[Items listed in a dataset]
^^^^

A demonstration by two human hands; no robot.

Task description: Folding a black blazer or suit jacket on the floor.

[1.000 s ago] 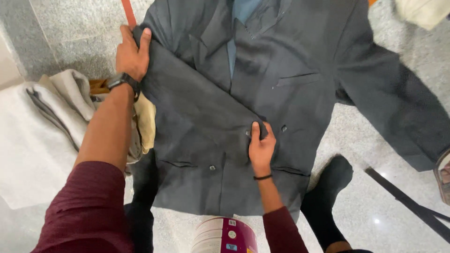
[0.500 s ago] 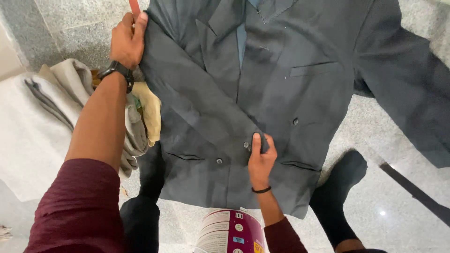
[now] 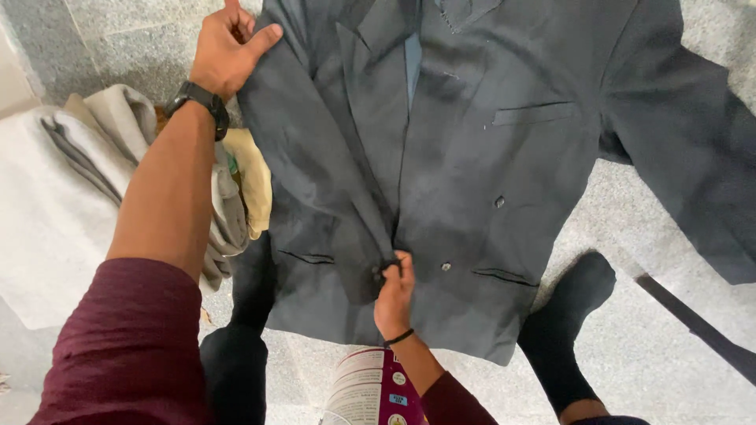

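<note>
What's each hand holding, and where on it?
Both hold the dark grey jacket: left hand grips the shoulder end of the folded-over sleeve, right hand pinches that sleeve's cuff near the front buttons.

Speckled grey granite floor (image 3: pixel 142 39) with a polished surface, carrying a dark grey suit jacket (image 3: pixel 472 173) spread flat, front side up, one sleeve extending toward the right edge. At left, a pile of folded pale grey and cream cloths (image 3: pixel 102 149) lies on a white sheet (image 3: pixel 39 236) just beside the jacket. A dark strap (image 3: pixel 693 323) crosses the floor at lower right.
</note>
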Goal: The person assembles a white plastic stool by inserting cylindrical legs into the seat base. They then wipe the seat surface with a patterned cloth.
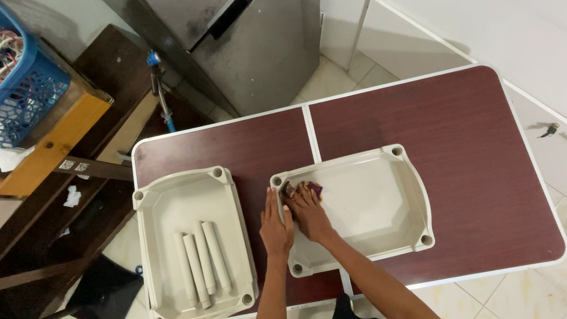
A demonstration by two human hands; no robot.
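A person's right hand (pixel 312 214) presses a dark cloth (pixel 304 190) into one corner of a cream tray (pixel 408 238), most still unwiped; the left hand (pixel 276 229) lies flat, steadying its rim.

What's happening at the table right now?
A person is leaning over a dark red folding table with two shallow beige trays on it. The right hand reaches into the right tray and presses on a small brown and purple cloth in its near left corner. The left hand lies flat on the table, against that tray's left rim. The left tray holds three pale tubes lying side by side, untouched.
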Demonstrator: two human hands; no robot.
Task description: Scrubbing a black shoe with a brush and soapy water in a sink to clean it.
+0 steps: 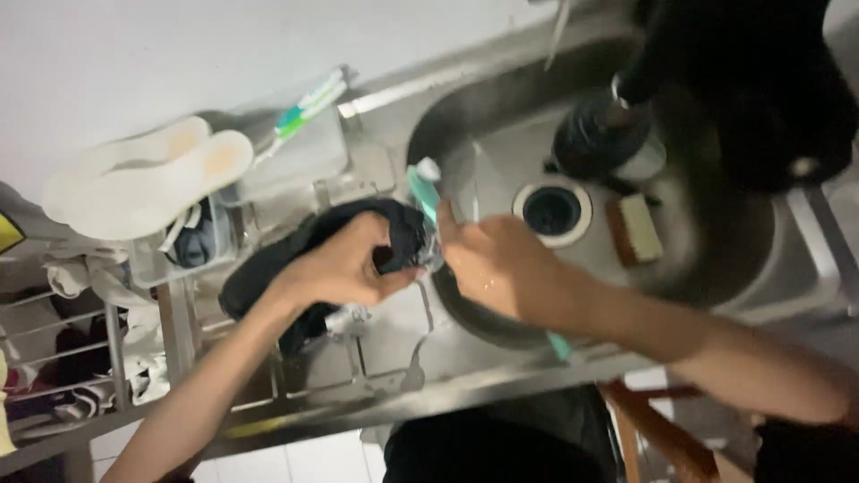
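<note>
While one black shoe (295,259) is gripped, two insoles (143,179) lie beside one sink (716,259).

2 bare forearms show, uncovered from wrist to elbow, with no watch, ring or bracelet on either one. The left hand (344,268) and the right hand (501,264) are bare, without gloves, and drops of water glisten on the back of the right. At the bottom edge, dark, plain, blurred clothing (501,443) covers the person's lower body.
</note>
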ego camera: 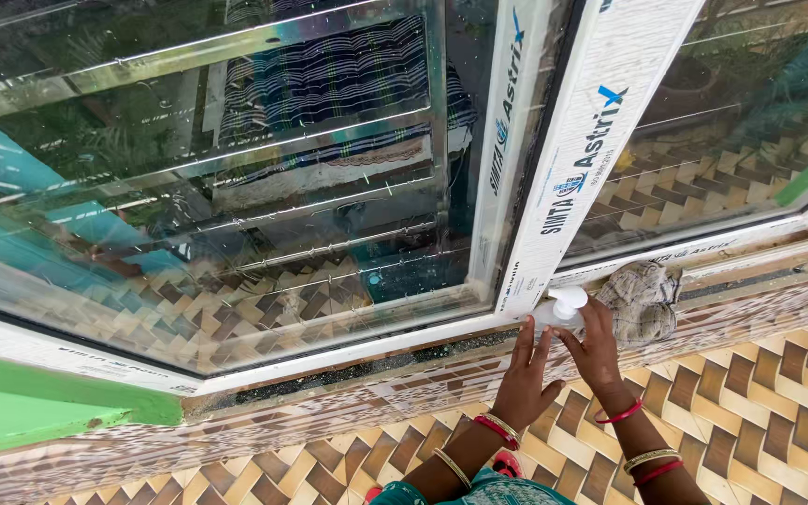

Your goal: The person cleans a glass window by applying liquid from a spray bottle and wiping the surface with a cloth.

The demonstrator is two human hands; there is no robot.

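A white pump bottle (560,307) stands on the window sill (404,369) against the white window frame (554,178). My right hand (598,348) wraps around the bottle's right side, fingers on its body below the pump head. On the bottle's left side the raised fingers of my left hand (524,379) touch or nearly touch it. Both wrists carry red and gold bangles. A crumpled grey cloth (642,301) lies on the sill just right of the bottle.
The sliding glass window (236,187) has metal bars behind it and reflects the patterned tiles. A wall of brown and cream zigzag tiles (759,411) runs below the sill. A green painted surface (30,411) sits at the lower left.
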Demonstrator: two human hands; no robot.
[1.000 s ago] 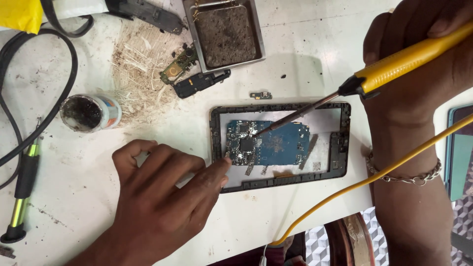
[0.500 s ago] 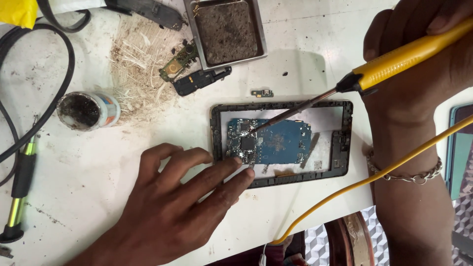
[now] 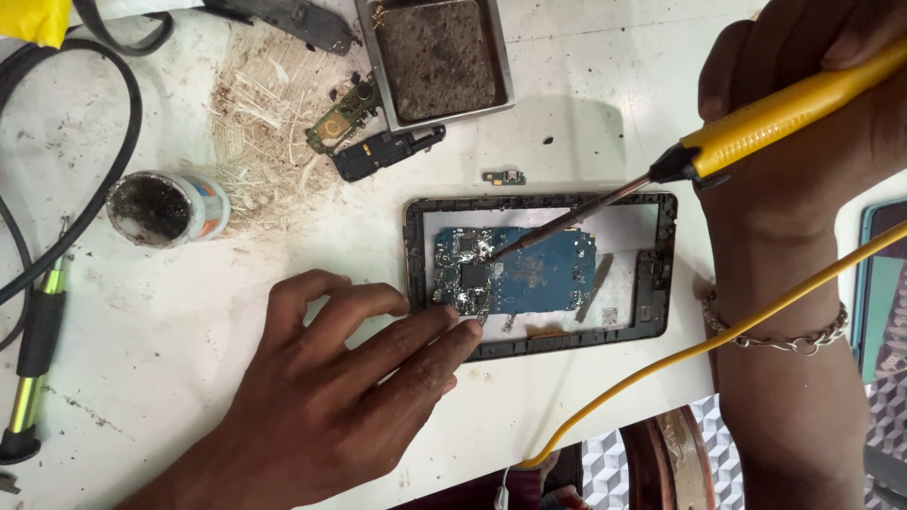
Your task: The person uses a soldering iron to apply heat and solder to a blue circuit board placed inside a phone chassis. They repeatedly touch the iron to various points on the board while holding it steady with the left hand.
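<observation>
Blue circuit board (image 3: 520, 274) sits inside the black phone frame (image 3: 661, 274), left of centre in it, long axis running left-right across the table (image 3: 142, 378); frame lies the same way, roughly mid-table.

Soldering iron (image 3: 784, 118) comes in from the upper right; its tip lands on the board's upper-left area, next to the shiny solder blobs by the dark chip; shaft slopes down-left, so the tool's axis crosses the board's long axis at a shallow angle.

Right hand (image 3: 803, 123) is clenched around the yellow handle, well to the right of and above the board; only the tip reaches it; yellow cord (image 3: 718, 340) trails off under that wrist toward the table edge.

Left hand (image 3: 340, 397) is nearer the board; it lies flat on the table at lower left, fingers (image 3: 444, 335) spread and released, grasping nothing; fingertips press at the frame's lower-left edge, touching or just short of the board's bottom corner, can't tell which.

So: board lies right and slightly up from the left fingers, left and down from the right hand.

Further out: metal tray (image 3: 439, 57) with dirty sponge above; small loose parts (image 3: 364, 132) between tray and frame; open round tin (image 3: 165, 208) at left; black cable (image 3: 113, 151) and a green-handled tool (image 3: 33, 378) at far left.
</observation>
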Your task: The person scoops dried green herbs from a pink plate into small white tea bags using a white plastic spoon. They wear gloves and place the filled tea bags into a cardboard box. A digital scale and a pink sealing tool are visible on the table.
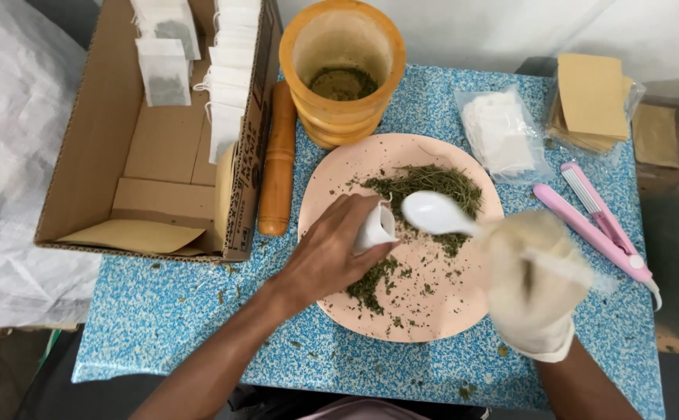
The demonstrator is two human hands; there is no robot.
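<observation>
Bare left hand (331, 253) pinches a small white filter bag (376, 225) over the round pink plate (432, 319); gloved right hand (537, 284) grips a white plastic spoon (435, 213). Dried green herbs (432, 185) lie toward twelve o'clock, rim bare at six.

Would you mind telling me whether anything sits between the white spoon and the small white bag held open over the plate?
Nothing visible does. The white spoon in the gloved right hand hovers just beside the bag in the left hand, above the pink plate.

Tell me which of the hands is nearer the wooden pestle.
Left. The left hand is just right of the wooden pestle; the gloved right hand is across the plate.
</observation>
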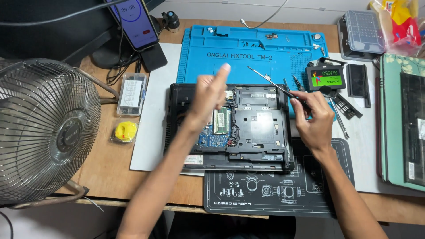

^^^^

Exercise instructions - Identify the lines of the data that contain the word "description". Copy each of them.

Final answer -
Task description: Folding a black blazer or suit jacket on the floor.
Task description: Scrubbing a black shoe with a brush and soapy water in a sink to clean it.

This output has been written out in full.